Judge Dale A Kimball’s ruling in the SCO vs Novell lawsuit came 10 weeks after a four-day trial to decide how much money SCO should cough up to Novell.

Groklaw, which has a copy of the ruling here (pdf), said: “So, SCO breached its fiduciary duty to Novell, converted funds, and so it has to pay. That is ironic, in that this case started with SCO accusing Novell of slander of title, and asking for millions in damages.

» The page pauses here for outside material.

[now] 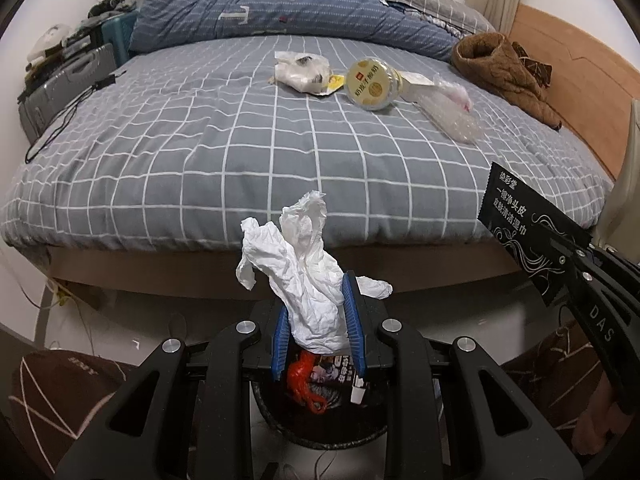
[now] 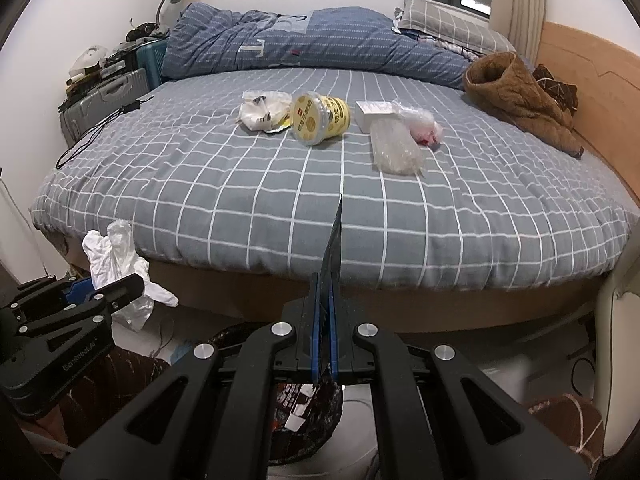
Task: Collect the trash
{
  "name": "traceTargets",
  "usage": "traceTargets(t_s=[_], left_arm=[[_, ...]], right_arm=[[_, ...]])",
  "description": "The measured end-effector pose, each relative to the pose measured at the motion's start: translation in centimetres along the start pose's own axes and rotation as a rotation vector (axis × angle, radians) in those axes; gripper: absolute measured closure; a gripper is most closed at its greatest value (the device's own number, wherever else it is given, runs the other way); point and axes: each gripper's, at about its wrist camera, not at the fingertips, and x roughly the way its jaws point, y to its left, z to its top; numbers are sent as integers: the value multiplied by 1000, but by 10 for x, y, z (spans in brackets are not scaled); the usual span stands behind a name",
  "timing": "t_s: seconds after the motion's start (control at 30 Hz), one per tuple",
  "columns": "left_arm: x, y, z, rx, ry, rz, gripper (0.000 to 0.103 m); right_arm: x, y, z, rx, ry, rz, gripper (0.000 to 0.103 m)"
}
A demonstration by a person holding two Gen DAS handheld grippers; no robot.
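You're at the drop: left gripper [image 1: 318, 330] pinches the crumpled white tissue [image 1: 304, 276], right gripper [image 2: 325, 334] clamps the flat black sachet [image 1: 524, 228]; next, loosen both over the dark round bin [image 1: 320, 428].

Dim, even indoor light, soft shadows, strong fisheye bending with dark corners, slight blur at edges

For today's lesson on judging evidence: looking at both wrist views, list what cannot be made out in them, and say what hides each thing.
- Trash bin, left wrist view: the rim and most contents are hidden by the left gripper and its crumpled tissue.
- Black wrapper, right wrist view: it is seen edge-on in the right gripper, so its print is unreadable there.
- White box, right wrist view: it is partly covered by clear plastic bags, and its label is too small to read.
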Motion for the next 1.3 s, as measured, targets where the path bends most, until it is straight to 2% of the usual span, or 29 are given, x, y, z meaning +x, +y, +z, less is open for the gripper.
traceTargets(t_s=[0.3, 0.57, 1.3], left_arm=[[-10, -5, -17, -10, 44, -8, 79], [-3, 2, -30, -33, 82, -4, 79], [100, 13, -57, -37, 253, 13, 79]], right_arm=[[-12, 6, -16, -9, 30, 4, 100], [-5, 11, -36, -21, 94, 9, 100], [90, 10, -79, -19, 327, 43, 100]])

Instead it has to *pay* Novell millions.”

SCO kicked off the legal spat in January 2004 by slapping a slander of title action lawsuit on Novell in which it alleged that the software company improperly claimed to own UNIX SVRX copyrights that rightfully belonged to SCO.

Kimball issued a decision on 10 August 2007 that spent 100 pages working its way through the various claims and counterclaims presented by SCO and Novell over the years, concerning Unix ownership rights.

Much of the controversy covered by Kimball stemmed from the vague language of a 1995 Asset Purchase Agreement between Novell and SCO. Subsequent discussions held between the two companies did little to clear up the confusion as to whether or not Novell shifted Unix copyrights to SCO during the technology swap.

Kimball effectively turned the lawsuit inside out by ruling that Novell still owned the Unix operating system copyrights.

Yesterday the judge ordered SCO to pay Novell $2,547,817 for agreeing to unilaterally amend Sun's SVRX licence. Novell had sought $20m at trial.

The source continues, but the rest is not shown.